- EXERCISE DATA -
----
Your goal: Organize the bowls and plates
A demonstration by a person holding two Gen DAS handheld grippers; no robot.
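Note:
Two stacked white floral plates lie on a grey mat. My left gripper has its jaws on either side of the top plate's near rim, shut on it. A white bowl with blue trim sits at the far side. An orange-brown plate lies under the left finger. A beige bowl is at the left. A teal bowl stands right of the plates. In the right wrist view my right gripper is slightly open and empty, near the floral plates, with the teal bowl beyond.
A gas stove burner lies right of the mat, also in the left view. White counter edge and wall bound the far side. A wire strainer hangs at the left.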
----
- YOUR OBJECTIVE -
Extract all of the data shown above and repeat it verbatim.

- ANSWER TO THIS TASK -
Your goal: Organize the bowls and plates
A demonstration by a person holding two Gen DAS handheld grippers; no robot.
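Note:
Two stacked white floral plates lie on a grey mat. My left gripper has its jaws on either side of the top plate's near rim, shut on it. A white bowl with blue trim sits at the far side. An orange-brown plate lies under the left finger. A beige bowl is at the left. A teal bowl stands right of the plates. In the right wrist view my right gripper is slightly open and empty, near the floral plates, with the teal bowl beyond.
A gas stove burner lies right of the mat, also in the left view. White counter edge and wall bound the far side. A wire strainer hangs at the left.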

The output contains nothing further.